- Opening Delimiter -

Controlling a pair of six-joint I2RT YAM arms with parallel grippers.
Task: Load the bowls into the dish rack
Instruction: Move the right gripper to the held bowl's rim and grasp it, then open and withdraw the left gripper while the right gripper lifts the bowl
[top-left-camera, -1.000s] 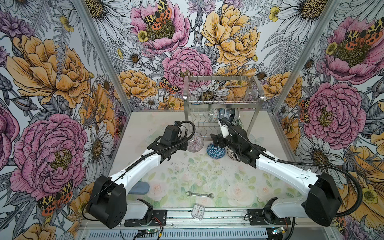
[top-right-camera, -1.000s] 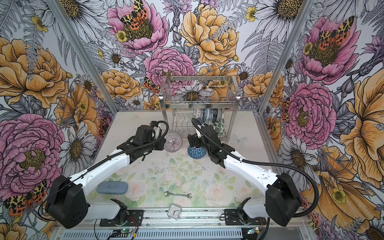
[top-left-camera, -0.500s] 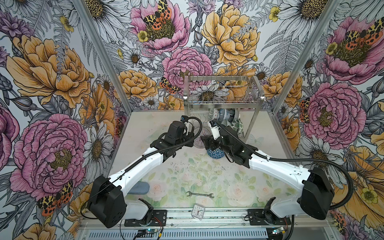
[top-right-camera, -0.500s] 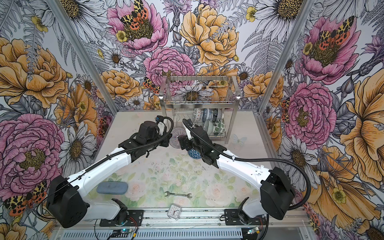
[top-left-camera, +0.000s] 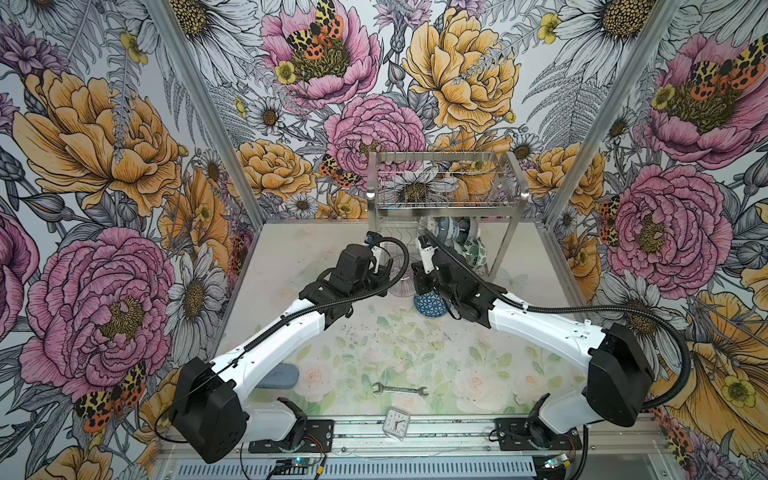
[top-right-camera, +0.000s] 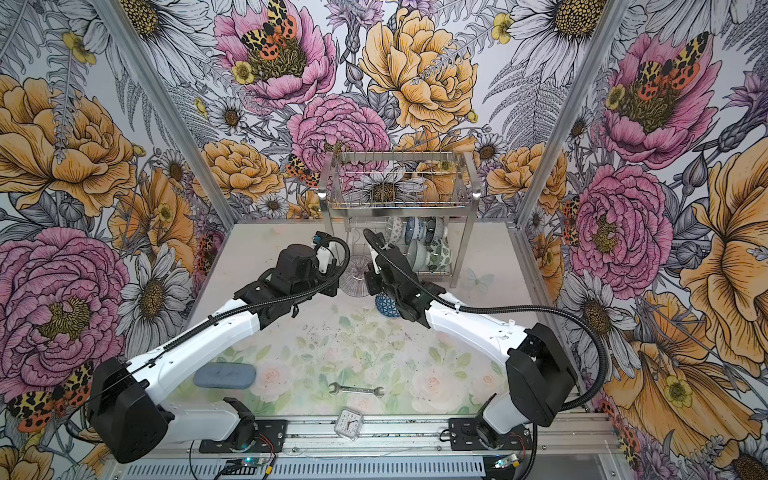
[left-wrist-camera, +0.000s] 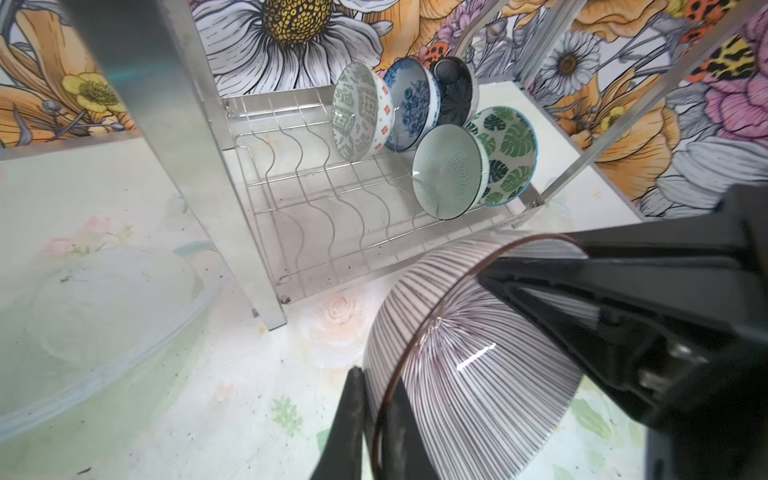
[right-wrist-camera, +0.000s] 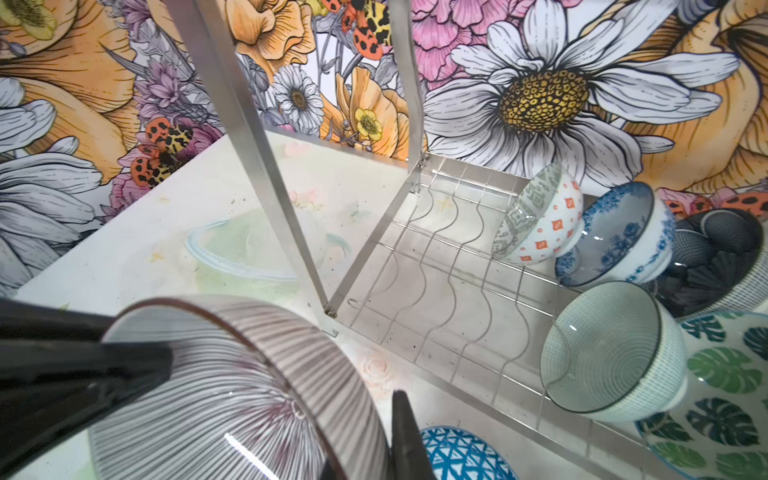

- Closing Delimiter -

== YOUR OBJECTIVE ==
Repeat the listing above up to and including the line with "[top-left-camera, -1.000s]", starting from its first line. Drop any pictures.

== RESULT OF THE TASK ==
Controlling a pair of six-joint I2RT YAM arms with parallel grippers.
Task: Load the bowls into the dish rack
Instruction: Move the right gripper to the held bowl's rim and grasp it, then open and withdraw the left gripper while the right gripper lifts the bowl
[top-left-camera, -1.000s] 

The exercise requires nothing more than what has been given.